See, my windpipe closes in on itself. And every time this happens, I get jarred awake. Well, not really awake, but that's when I come up close to the surface. My head's still underwater but my hair is sticking out of the pool. Then I start to sink back down underneath when BAM! up I come close to the surface. Whenever my windpipe closes in on itself, I get jarred out of sleep even though I won't remember any of it.

How often does this happen? Well, since I don't have your average run-of-the-mill regular boring old sleep apnea but rather the deluxe model Severe Obstructive Sleep Apnea it happens about once a minute, 60 times and hour, hundreds of times a night.

Could you imagine someone jamming you on the side of your body once a minute, 60 times an hour, hundreds of times a night? How could you possibly get any rest?

I have my sleep study five days away now. I'm looking forward to it and will share the data with everyone. Yesterday I got another piece of the puzzle, which I think is equally as important. I got a new mask. See, to combat sleep apnea, you wear a CPAP, a continuous positive airway pressure machine that constantly blows air down your throat. This keeps the windpipe open and allows your body to sink down to the bottom of the deep end of the pool. It sounds complicated and even uncomfortable but the body adapts. It took me a couple of nights to get used to it.

But my mask was giving me problems before, and my body has changed since I first started using my CPAP. I got the first part down with a new mask. It's the Mirage Activa Nasal Mask; basically it's a mask in the true sense of the word.
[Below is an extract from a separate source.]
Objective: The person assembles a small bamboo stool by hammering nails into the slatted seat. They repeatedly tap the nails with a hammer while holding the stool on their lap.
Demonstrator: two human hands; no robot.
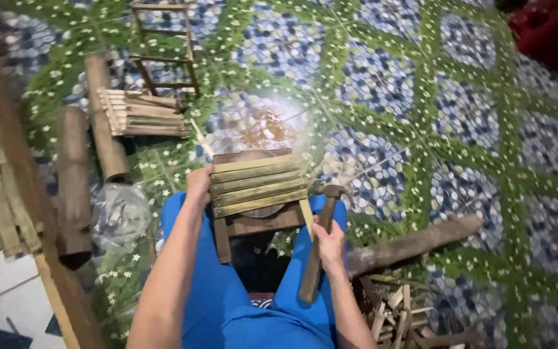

It has straps along the back, a forehead pad that keeps the mask close to my face, cushioning and padding that keeps the plastic from tearing my face up, and a tube that comes out of the mask that blows air from the machine down my throat.

Sounds like a pleasant night of sleep, doesn't it? (If you ask nicely, I might post a picture of me and my mask)

I'll take that though any of the day of the week to sleepwalking through mornings and afternoons.

Now where's the friggin coffee?


Tattoos and Teething Rings said...

Ugh, that sounds horrible. I'm sleep-deprived because of the baby, but at least I know it won't last. I really feel for you!

Willoughby said...

How did you discover you had sleep apnea in the beginning? I'm curious because my husband wakes up a lot during the night. I'm wondering if he may have it.

L.B. said...

Snoring. And being tired. If you snore a lot and are tired throughout the day, that's a good indicator. And tired like to the point where you fall asleep watching TV at 2 p.m. or 11 a.m.

Like right now, I was in the living room and was dozing in the recliner for about 40 minutes. When i wear my CPAP I don't do that.

Now, I don't snore much anymore so that's not necessarily a giveaway but that was one of the things that told me I had a problem. My snoring got progressively worse, to the point that my wife and I slept in separate beds for several years, from 2000 until 2005, to be honest. She'd been telling me for a long time to go see a doctor.

I had a sleep study done and diagnosed the problem. I think something around eight percent of men have sleep apnea, so it's not that uncommon. If he snores and is sleepy tired in the mornings and afternoons, he may have sleep apnea.